TASK DESCRIPTION: Lines below starting with the line with "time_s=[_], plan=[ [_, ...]" and going on through the line with "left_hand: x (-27" must be output exactly; the rest of the records must be left out.

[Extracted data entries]

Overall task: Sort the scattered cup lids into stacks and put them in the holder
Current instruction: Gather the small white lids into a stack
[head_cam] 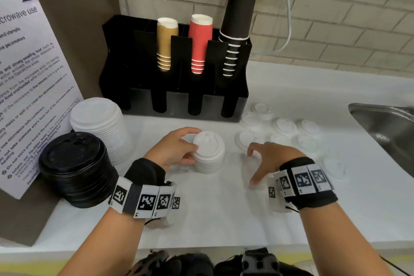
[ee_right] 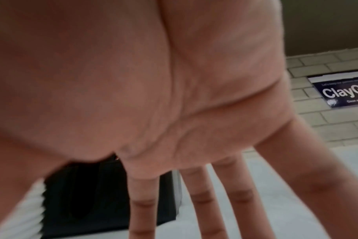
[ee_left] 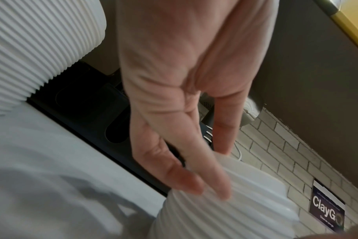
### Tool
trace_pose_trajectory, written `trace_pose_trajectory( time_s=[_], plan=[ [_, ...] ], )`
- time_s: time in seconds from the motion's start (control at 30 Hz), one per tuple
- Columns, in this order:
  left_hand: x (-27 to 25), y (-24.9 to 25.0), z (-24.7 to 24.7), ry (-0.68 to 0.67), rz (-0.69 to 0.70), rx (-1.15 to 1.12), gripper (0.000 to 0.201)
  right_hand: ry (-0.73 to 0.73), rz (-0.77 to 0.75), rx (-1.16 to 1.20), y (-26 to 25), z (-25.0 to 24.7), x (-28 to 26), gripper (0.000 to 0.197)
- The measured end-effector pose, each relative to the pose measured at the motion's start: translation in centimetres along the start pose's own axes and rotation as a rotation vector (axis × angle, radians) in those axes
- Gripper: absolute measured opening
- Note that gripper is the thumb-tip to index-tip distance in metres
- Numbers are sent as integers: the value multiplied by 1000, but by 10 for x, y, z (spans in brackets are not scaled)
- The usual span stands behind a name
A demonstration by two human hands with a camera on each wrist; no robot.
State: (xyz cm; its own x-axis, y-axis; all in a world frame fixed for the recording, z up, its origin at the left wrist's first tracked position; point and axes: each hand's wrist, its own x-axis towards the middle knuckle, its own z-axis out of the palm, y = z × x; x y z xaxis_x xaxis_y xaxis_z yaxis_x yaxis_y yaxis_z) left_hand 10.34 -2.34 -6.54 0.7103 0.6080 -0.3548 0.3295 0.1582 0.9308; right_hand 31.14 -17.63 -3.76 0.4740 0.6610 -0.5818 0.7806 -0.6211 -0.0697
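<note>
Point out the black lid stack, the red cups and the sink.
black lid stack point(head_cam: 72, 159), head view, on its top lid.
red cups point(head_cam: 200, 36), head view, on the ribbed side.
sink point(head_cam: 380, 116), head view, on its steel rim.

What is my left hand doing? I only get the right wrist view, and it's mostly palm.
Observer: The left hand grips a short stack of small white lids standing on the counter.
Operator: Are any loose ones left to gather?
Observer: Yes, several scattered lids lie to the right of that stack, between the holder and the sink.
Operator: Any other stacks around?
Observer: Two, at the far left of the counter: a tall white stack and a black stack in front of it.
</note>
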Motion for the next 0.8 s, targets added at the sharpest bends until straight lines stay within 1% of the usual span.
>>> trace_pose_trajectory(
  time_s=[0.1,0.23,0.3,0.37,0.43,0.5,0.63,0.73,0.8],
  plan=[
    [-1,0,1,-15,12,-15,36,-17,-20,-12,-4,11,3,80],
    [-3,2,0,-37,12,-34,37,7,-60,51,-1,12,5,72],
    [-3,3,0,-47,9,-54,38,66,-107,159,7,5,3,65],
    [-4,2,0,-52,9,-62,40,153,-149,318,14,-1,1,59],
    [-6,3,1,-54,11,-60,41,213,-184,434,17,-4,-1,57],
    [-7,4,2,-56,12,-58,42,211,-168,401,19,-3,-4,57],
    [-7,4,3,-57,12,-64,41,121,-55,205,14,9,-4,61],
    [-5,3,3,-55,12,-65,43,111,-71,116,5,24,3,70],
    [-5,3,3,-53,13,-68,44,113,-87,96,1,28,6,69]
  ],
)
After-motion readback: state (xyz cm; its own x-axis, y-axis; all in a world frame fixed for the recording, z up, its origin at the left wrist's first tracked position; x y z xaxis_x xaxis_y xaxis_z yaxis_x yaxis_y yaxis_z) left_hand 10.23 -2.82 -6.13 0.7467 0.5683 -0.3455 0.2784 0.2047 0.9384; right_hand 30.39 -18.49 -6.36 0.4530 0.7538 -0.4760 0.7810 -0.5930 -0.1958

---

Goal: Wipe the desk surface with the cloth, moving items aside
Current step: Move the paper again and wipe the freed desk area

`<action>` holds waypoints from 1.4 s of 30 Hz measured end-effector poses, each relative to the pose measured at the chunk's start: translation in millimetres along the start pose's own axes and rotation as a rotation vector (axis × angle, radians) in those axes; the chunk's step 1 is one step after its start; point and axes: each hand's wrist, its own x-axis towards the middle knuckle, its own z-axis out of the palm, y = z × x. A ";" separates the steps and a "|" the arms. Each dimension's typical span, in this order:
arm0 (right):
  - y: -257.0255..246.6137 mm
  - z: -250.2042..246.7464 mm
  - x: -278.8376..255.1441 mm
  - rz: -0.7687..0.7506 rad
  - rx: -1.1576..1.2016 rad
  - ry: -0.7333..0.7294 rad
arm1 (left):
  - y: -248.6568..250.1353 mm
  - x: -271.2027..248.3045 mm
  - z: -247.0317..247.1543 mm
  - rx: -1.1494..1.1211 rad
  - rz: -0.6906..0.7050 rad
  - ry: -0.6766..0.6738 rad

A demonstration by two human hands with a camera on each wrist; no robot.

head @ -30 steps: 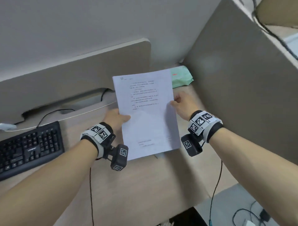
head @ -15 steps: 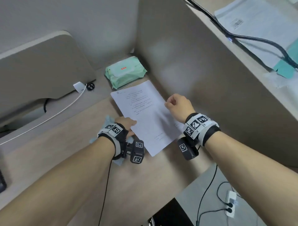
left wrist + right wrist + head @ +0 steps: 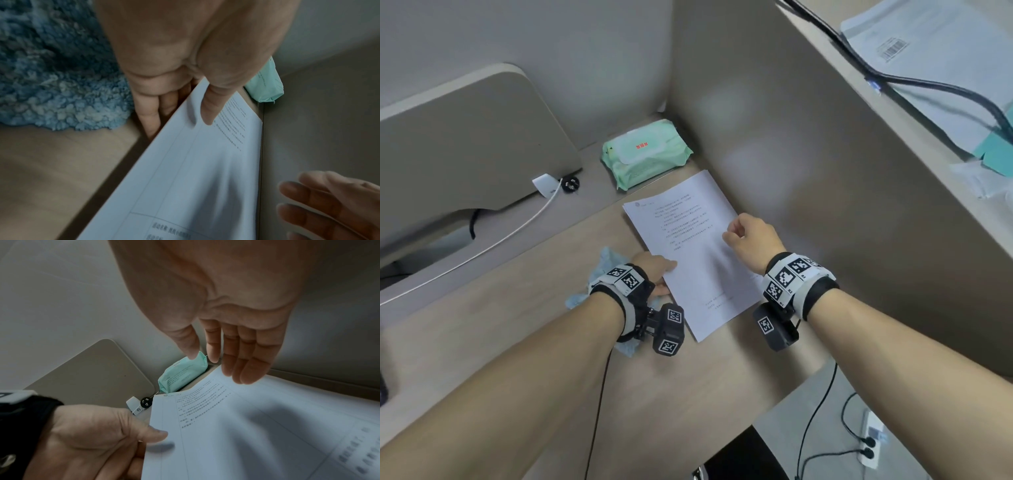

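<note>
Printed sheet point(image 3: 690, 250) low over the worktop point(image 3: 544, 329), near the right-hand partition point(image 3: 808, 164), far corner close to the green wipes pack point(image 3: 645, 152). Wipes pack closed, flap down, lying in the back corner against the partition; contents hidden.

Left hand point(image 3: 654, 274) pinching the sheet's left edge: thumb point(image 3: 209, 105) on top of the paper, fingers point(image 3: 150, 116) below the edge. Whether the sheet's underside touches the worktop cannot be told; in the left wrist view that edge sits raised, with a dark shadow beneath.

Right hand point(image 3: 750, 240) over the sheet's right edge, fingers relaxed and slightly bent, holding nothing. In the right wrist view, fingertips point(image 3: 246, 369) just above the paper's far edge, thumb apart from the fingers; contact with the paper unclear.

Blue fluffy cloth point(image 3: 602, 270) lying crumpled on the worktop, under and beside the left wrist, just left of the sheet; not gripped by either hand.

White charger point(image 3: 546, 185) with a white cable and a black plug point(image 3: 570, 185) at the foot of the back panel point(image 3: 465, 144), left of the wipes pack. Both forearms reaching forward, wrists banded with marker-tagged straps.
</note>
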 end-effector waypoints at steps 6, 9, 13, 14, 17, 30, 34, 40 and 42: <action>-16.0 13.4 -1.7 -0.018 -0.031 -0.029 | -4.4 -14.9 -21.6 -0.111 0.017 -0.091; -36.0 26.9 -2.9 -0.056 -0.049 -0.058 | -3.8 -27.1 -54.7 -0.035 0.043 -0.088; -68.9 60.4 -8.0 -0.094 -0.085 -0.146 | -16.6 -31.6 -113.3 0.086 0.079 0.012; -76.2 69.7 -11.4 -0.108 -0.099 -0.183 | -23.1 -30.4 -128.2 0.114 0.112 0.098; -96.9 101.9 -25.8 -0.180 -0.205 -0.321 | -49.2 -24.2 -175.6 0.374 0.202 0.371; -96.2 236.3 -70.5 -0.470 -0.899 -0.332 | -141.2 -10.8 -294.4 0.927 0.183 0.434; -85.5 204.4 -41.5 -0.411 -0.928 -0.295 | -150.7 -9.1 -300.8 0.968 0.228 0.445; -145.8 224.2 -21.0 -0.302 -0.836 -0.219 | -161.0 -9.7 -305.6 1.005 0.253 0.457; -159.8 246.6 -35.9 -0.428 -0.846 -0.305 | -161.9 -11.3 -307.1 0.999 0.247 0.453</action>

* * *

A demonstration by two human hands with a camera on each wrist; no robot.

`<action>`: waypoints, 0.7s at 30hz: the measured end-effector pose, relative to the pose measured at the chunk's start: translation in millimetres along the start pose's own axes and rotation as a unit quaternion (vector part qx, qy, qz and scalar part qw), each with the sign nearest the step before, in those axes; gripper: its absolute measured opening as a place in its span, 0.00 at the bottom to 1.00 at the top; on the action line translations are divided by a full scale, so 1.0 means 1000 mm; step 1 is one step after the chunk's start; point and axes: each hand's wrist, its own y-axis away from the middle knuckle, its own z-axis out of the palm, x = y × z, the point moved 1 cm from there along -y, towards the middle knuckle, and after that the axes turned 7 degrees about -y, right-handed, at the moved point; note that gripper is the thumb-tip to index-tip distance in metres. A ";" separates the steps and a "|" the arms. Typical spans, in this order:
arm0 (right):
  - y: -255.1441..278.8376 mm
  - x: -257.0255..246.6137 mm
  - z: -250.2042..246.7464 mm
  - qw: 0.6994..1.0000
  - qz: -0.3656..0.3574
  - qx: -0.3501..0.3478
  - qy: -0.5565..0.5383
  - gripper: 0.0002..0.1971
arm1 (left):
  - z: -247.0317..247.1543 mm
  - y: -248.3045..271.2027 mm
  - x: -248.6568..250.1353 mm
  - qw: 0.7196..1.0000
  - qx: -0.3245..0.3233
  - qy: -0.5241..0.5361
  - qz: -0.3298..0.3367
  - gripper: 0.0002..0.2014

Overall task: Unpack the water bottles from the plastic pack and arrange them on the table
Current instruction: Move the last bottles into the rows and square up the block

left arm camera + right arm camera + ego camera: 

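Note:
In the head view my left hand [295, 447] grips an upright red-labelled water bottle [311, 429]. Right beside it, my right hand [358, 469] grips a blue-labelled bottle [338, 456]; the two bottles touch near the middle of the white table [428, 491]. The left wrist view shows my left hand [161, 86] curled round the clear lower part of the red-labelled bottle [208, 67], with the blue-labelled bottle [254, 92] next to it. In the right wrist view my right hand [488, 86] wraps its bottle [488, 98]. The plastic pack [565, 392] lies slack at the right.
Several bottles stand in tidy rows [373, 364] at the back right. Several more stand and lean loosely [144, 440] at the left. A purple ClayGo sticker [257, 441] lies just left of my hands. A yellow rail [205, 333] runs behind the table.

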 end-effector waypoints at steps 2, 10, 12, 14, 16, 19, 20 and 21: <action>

ANSWER TO THIS TASK:
trace_pose_trajectory, written `trace_pose_trajectory( time_s=[_], plan=[ [_, ...] ], )`
- time_s: time in seconds from the motion's start (control at 30 Hz), one per tuple
- Columns, in this order:
  left_hand: x (-27 to 25), y (-24.9 to 25.0), z (-24.7 to 24.7), ry (-0.68 to 0.67), rz (-0.69 to 0.70), rx (-1.15 to 1.12), gripper (0.000 to 0.201)

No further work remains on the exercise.